Specific Aims for Medicinal Plant Genomics Resource
High throughput sequencing of genomes and transcriptomes has revolutionized and
accelerated the pace and progress of research across the life sciences.
In plants, the application of these approaches to model organisms and
major agricultural crops (e.g., Arabidopsis, rice, sorghum, maize and
poplar) has provided tremendous insight into plant metabolic processes.
However, while primary and intermediary metabolism is conserved across
the plant kingdom, the specialized secondary metabolic pathways leading
to medicinal compounds are not well conserved. Indeed, medicinal
compounds are often produced by a handful of plant genera or species.
As a result, progress in understanding and manipulating these
taxonomically restricted metabolic pathways, many of which produce
compounds of pharmaceutical importance, has not benefited to the same
extent from the genomics revolution. The proposed research will address
this gap in our species-specific knowledge of plant metabolism by
determining the DNA sequence and expression of the transcriptomes and
the associated metabolomes of 14 key medicinal plant species, thereby
allowing genome-enabled identification of candidate pathway genes in
these organisms through correlation of gene expression with the
production of specific pharmaceutically relevant metabolites.

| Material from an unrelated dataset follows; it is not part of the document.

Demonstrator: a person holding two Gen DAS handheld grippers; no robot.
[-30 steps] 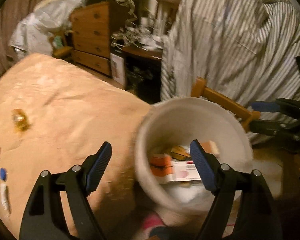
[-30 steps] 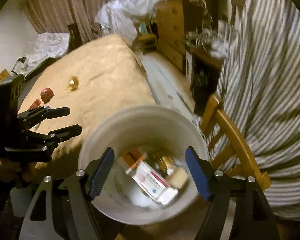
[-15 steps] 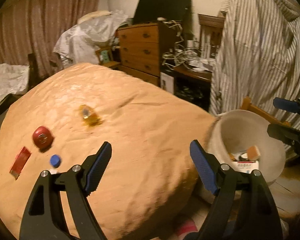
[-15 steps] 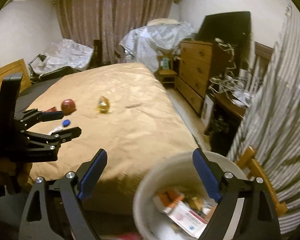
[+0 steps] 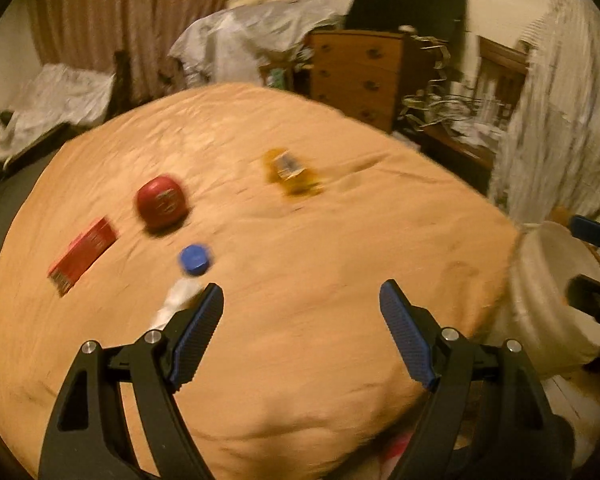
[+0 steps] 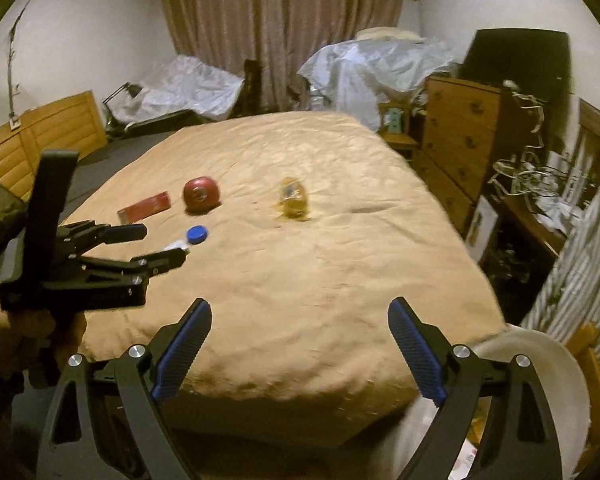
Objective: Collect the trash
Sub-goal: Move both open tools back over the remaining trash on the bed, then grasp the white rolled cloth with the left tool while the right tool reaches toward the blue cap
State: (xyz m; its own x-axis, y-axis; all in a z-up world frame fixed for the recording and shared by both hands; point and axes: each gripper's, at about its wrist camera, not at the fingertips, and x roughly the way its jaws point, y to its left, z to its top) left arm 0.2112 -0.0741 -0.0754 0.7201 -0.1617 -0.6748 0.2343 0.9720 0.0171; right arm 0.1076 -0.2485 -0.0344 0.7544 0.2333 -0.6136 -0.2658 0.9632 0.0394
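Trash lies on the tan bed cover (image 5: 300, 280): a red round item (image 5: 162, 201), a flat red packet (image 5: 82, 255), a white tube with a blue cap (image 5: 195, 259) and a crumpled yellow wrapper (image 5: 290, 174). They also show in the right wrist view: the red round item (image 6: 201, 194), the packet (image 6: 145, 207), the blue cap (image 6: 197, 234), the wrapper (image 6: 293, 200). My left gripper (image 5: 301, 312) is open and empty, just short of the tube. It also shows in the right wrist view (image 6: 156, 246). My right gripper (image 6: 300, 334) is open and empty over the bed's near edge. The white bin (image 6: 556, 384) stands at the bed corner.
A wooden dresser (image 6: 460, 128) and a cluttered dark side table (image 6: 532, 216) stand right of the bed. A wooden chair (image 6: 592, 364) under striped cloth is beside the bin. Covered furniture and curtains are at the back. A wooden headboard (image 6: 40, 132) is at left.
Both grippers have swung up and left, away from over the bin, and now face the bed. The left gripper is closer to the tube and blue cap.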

The resulting datasets will provide an unparalleled resource for the research
community working at the interface of plant metabolism and human health.

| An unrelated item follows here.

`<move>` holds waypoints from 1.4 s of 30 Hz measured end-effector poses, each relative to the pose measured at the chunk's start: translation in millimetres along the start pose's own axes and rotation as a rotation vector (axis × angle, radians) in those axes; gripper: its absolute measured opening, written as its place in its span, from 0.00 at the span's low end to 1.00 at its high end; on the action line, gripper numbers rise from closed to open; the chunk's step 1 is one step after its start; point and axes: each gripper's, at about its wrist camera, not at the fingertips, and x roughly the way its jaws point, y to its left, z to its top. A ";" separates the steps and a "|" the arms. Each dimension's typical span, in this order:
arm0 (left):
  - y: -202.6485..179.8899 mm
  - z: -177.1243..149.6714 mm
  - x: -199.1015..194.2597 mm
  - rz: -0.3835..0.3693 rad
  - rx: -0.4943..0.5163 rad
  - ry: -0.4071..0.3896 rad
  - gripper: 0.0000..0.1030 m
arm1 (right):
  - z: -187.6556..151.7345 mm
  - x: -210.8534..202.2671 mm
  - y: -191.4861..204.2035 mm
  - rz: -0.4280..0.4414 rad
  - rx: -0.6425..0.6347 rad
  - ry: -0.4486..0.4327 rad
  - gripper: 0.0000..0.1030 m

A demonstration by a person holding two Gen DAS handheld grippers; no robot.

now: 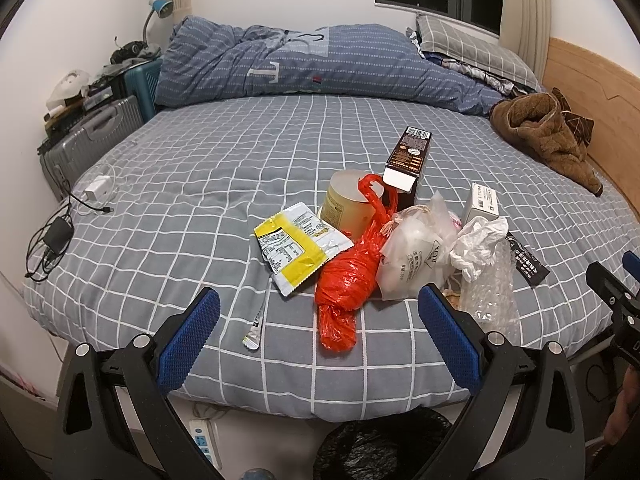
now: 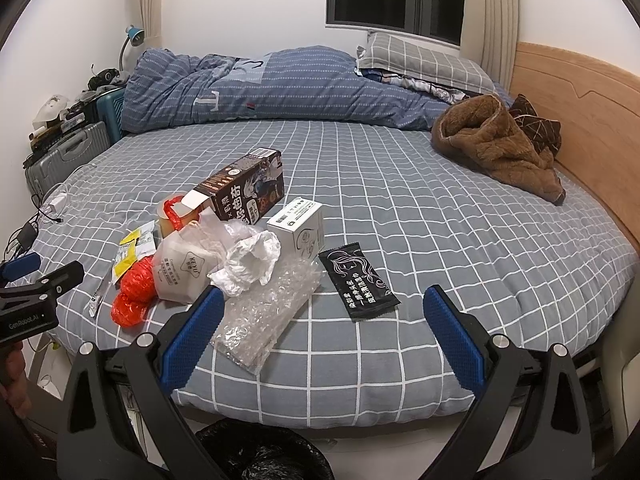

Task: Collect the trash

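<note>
A pile of trash lies on the grey checked bed near its front edge: a red plastic bag, a yellow and white wrapper, a round tub, a brown carton, a white pouch, crumpled paper, bubble wrap, a white box and a black sachet. My left gripper is open and empty, hovering just short of the red bag. My right gripper is open and empty, in front of the bubble wrap and sachet.
A black-lined bin stands on the floor below the bed's front edge; it also shows in the right wrist view. A blue quilt, a brown garment, chargers and cables lie on the bed. Suitcases stand at left.
</note>
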 end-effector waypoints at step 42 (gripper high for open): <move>31.7 20.2 69.3 0.051 -0.052 0.100 0.94 | 21.8 55.0 35.1 0.045 -0.074 0.047 0.93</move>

List of Objectives for Medicinal Plant Genomics Resource
-
Obtain well-characterized and reproducible samples of plant materials for the
14 taxonomically diverse medicinal plant species. For each
species, up to 20 tissue samples will be selected that are anticipated
to have significant variation in concentrations of medicinal compounds:
10 core tissue samples and up to 10 additional samples selected by the
relevant species experts. Each sample will be extracted for RNA and
metabolites and aliquots provided to the metabolomics and
transcriptomics units for analyses.
-
Perform quality control on samples using LC-MS to assess the levels of 5-10 known,
well-characterized medicinal compounds in each plant species. These validated,
chemically diverse samples will then be used for whole transcriptome sequencing,
gene expression profiling and quantitative metabolite profiling analyses.
-
Obtain 600-800 Mb of transcriptome sequence per species using next generation
sequencing of a normalized library made from pooled mRNA from 5 diverse tissues
(e.g., roots, stems, flowers, young leaf buds and callus tissue). Generate a
virtual transcriptome for each species. Annotate the assembled transcriptome
for putative gene function using bioinformatic approaches including sequence
similarity, motif/domain searches, and subcellular localization predictions.
-
Employ Illumina RNA-Seq whole
transcriptome sequencing to generate deep expression profiles in up to 20 chemically
diverse tissues for each plant species. Map expression data to
assembled virtual transcriptome of each species. Use data to
further improve the transcriptome assembly.
-
Perform quantitative metabolite
profiling of the samples to quantify the relative levels of
known medicinal compounds and potential metabolic intermediates in each
species.
-
Deposit all datasets into the relevant publicly accessible databases and
make raw and processed datasets available through the project website. This site will provide a user-friendly data
interface and will incorporate custom tools for the
community to download, access, and compare the sequences, annotations,
transcript expression and metabolite data sets. The data and website
will enable a key, previously unaccessible link between the genome and
metabolome of medicinal plants, and provide novel information to the
community about the genes and markers of medicinal compound synthesis.